The play centers on the downward alcoholic spiral of Sean (Jeffrey Binder), and his (spoiler – not a spoiler) ultimate 11th hour redemption. We follow him from his first drink to his last, and the journey is filled with with and deep exploration into self-deception.

Playwright Daniels wisely makes Sean the only full-time character on stage, with two other actors (Benjamin Evett and Isabel Keating) standing in as all the other revolving people in Sean’s life. This effect does a good job keeping the focus on Sean and underlining the narcissistic and isolating effects of addiction – the world shrinks to the individual and the substance (or action) which spurs the addiction. The rest, as they say, is silence.

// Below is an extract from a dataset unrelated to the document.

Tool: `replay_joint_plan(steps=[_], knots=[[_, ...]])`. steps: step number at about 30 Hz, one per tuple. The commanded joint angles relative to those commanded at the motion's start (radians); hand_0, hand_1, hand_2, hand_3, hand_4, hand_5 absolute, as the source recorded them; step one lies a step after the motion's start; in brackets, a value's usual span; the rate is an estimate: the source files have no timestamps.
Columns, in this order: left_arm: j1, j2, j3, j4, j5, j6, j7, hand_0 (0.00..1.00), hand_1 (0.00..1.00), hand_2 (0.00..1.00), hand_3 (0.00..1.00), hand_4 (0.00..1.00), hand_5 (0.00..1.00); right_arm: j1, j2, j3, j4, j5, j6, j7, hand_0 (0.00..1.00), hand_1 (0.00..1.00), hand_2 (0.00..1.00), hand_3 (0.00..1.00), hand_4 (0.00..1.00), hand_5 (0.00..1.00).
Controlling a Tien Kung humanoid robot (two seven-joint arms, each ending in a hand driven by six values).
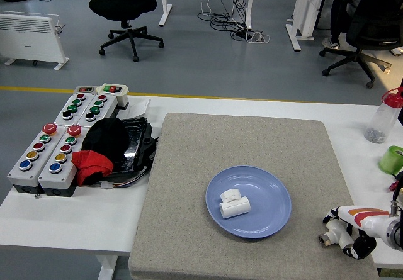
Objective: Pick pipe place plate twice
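Office chairs and trailing cables are filling the grey floor behind a white tabletop, where a grey felt mat is carrying a blue plate. One white pipe fitting is already lying on the plate, slightly left of its centre, so the first of the two placements looks done.

At the mat's lower right corner, the robot's right hand, white with orange and black markings, is reaching in from the picture's edge and closing around a second white pipe piece. The fingers are curling over and beside the fitting, and the piece is sitting between them, yet how firmly they are clamping it is not clear from this angle. The pipe appears to be resting on the mat, near the plate but apart from its rim. The left arm is not showing anywhere.

Trouble could be coming from that uncertain hold: a smooth, rounded fitting caught only by the fingertips is liable to roll or slip out during the lift, and it is lying close to the mat's edge, where it could tumble off the tabletop. Setting it down on the plate also risks knocking the first piece.

Button boxes, a black-and-red cloth, a bottle and a green cup are standing well clear.
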Motion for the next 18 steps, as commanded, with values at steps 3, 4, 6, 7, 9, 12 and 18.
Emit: replay_joint_plan(steps=[3, 4, 6, 7, 9, 12, 18], knots=[[0.000, 0.000, 0.000, 0.000, 0.000, 0.000, 0.000, 0.712, 0.754, 0.718, 0.661, 0.403, 0.998, 0.000, -0.001, 0.002, 0.003, 0.002, -0.009, -0.001, 0.417, 0.498, 0.561, 0.786, 0.655, 0.176], [-0.001, 0.000, 0.000, 0.000, 0.000, 0.000, 0.000, 0.712, 0.755, 0.718, 0.661, 0.403, 0.998, 0.001, -0.001, 0.003, 0.003, 0.003, -0.011, 0.000, 0.397, 0.482, 0.542, 0.770, 0.651, 0.184], [-0.001, 0.000, 0.001, 0.000, 0.000, 0.000, 0.000, 0.712, 0.755, 0.718, 0.661, 0.403, 0.998, 0.001, -0.001, 0.006, 0.005, 0.002, -0.017, 0.002, 0.397, 0.482, 0.542, 0.770, 0.651, 0.184], [-0.001, 0.000, 0.001, 0.000, -0.001, 0.000, -0.001, 0.712, 0.755, 0.718, 0.661, 0.403, 0.998, 0.001, -0.002, 0.009, 0.007, 0.002, -0.021, 0.004, 0.397, 0.482, 0.542, 0.770, 0.651, 0.184], [-0.001, 0.000, 0.000, 0.000, 0.000, 0.000, 0.000, 0.712, 0.755, 0.718, 0.661, 0.403, 0.998, 0.003, -0.001, 0.014, 0.009, 0.002, -0.025, 0.007, 0.397, 0.482, 0.542, 0.770, 0.651, 0.184], [0.000, 0.000, 0.000, 0.000, 0.002, 0.000, 0.000, 0.712, 0.755, 0.718, 0.660, 0.403, 0.998, 0.009, 0.003, 0.021, 0.012, 0.000, -0.031, 0.012, 0.394, 0.477, 0.536, 0.765, 0.632, 0.176], [0.003, -0.001, -0.002, 0.000, 0.007, -0.001, 0.002, 0.712, 0.755, 0.718, 0.661, 0.403, 0.998, 0.034, 0.022, 0.029, 0.014, -0.004, -0.045, 0.019, 0.392, 0.476, 0.533, 0.761, 0.615, 0.160]])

Binder expertly underplays everything, from the humor to the horror, to let the situations onstage speak for themselves; this helps the production avoid a Lifetime movie feel for addiction. Binder, Evett, and Keating work extremely well together, as director Sheryl Kaller clearly succeeds in getting the actors to pull together for the greater cause of the script.

If you think you know everything there is to know about addiction, prepare to be surprised by the play’s ending. The truth revealed before the final curtain is both simple and profound, and the earnest lesson the play delivers could very well save lives. Entertaining and important at the same time, this production of The White Chip is a play everyone should see.